ACTIVITY: The whole listing is to be reproduced exactly as given.

GIVEN MATERIAL:
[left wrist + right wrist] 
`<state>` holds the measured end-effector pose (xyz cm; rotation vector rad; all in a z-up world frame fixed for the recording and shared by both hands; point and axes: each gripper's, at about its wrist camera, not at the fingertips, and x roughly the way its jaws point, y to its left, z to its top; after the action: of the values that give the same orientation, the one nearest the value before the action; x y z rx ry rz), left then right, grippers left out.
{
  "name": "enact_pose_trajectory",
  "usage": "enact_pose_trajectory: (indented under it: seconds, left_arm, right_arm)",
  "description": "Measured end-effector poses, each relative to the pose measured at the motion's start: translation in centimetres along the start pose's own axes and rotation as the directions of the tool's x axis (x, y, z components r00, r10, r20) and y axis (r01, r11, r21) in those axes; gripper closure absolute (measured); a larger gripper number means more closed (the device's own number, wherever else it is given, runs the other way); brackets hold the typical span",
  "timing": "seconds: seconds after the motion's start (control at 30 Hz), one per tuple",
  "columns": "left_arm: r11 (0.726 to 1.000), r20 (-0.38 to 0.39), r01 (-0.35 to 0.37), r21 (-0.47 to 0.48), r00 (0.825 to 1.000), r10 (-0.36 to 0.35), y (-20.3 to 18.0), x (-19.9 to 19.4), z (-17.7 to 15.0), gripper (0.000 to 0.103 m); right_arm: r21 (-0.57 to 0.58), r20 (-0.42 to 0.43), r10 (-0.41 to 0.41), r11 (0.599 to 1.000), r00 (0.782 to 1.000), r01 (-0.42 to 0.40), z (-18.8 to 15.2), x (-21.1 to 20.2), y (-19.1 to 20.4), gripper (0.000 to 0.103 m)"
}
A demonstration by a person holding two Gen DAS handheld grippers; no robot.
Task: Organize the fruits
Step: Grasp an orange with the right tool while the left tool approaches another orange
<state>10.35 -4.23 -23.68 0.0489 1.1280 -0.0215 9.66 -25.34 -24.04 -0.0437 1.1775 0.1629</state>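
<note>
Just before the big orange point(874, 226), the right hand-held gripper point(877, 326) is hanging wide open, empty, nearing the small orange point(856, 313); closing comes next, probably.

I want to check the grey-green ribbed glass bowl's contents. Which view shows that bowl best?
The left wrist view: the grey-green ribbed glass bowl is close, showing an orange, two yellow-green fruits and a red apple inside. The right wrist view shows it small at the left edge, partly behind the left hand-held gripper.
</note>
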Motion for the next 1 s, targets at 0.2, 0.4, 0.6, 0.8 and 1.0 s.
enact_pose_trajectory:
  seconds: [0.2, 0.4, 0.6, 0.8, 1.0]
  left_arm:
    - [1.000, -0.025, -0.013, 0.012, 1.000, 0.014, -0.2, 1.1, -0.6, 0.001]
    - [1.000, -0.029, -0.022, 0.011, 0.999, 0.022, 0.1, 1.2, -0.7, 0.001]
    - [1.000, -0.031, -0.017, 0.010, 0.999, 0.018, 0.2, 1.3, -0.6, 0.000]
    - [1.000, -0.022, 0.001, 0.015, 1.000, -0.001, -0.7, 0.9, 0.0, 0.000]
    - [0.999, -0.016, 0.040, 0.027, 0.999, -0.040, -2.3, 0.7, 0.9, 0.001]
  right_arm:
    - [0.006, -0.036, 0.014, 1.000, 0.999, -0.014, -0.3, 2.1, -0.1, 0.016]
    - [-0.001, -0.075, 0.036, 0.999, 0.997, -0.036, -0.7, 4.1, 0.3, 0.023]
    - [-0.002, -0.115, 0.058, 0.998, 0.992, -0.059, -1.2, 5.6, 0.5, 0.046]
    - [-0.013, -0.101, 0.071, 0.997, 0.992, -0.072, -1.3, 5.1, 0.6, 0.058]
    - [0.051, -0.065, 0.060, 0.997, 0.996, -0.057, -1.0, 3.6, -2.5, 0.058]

THE ANSWER:
[left wrist + right wrist] 
`<state>` holds the measured end-effector pose (xyz cm; rotation vector rad; all in a z-up world frame fixed for the recording and shared by both hands; point and axes: each gripper's, at about its wrist camera, not at the fingertips, and x roughly the way its jaws point, y to its left, z to its top; after the action: of the values that give the same orientation, the one nearest the value before the action; x y z rx ry rz), left then right, grippers left out.
{
  "name": "enact_pose_trajectory",
  "usage": "enact_pose_trajectory: (indented under it: seconds, left_arm, right_arm)",
  "description": "Measured end-effector poses, each relative to the pose measured at the motion's start: translation in centimetres along the start pose's own axes and rotation as the directions of the tool's x axis (x, y, z components r00, r10, r20) and y axis (r01, r11, r21) in those axes; gripper closure absolute (measured); a larger gripper number means more closed (the device's own number, wherever else it is given, runs the other way); brackets hold the typical span",
  "timing": "seconds: seconds after the motion's start (control at 30 Hz), one per tuple",
  "columns": "left_arm: r11 (0.726 to 1.000), r20 (-0.38 to 0.39), r01 (-0.35 to 0.37), r21 (-0.47 to 0.48), r00 (0.825 to 1.000), r10 (-0.36 to 0.35), y (-20.3 to 18.0), x (-19.9 to 19.4), z (-17.7 to 15.0), gripper (0.000 to 0.103 m); right_arm: r21 (-0.57 to 0.58), r20 (-0.42 to 0.43), r10 (-0.41 to 0.41), r11 (0.599 to 1.000), r00 (0.782 to 1.000), r01 (-0.42 to 0.40), z (-18.8 to 15.2), x (-21.1 to 20.2), y (-19.1 to 20.4), gripper (0.000 to 0.103 m)"
}
A demonstration by a person holding two Gen DAS handheld grippers; no robot.
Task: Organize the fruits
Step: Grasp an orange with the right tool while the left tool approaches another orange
<state>10.35 -4.23 -23.68 0.0489 1.1280 -0.0215 9.66 -25.34 -24.04 -0.0437 1.1775 0.1629</state>
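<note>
Just before the big orange point(874, 226), the right hand-held gripper point(877, 326) is hanging wide open, empty, nearing the small orange point(856, 313); closing comes next, probably.

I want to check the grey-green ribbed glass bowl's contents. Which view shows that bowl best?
The left wrist view: the grey-green ribbed glass bowl is close, showing an orange, two yellow-green fruits and a red apple inside. The right wrist view shows it small at the left edge, partly behind the left hand-held gripper.
</note>
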Motion for the next 1 s, targets at 0.2, 0.4, 0.6, 0.8 and 1.0 s.
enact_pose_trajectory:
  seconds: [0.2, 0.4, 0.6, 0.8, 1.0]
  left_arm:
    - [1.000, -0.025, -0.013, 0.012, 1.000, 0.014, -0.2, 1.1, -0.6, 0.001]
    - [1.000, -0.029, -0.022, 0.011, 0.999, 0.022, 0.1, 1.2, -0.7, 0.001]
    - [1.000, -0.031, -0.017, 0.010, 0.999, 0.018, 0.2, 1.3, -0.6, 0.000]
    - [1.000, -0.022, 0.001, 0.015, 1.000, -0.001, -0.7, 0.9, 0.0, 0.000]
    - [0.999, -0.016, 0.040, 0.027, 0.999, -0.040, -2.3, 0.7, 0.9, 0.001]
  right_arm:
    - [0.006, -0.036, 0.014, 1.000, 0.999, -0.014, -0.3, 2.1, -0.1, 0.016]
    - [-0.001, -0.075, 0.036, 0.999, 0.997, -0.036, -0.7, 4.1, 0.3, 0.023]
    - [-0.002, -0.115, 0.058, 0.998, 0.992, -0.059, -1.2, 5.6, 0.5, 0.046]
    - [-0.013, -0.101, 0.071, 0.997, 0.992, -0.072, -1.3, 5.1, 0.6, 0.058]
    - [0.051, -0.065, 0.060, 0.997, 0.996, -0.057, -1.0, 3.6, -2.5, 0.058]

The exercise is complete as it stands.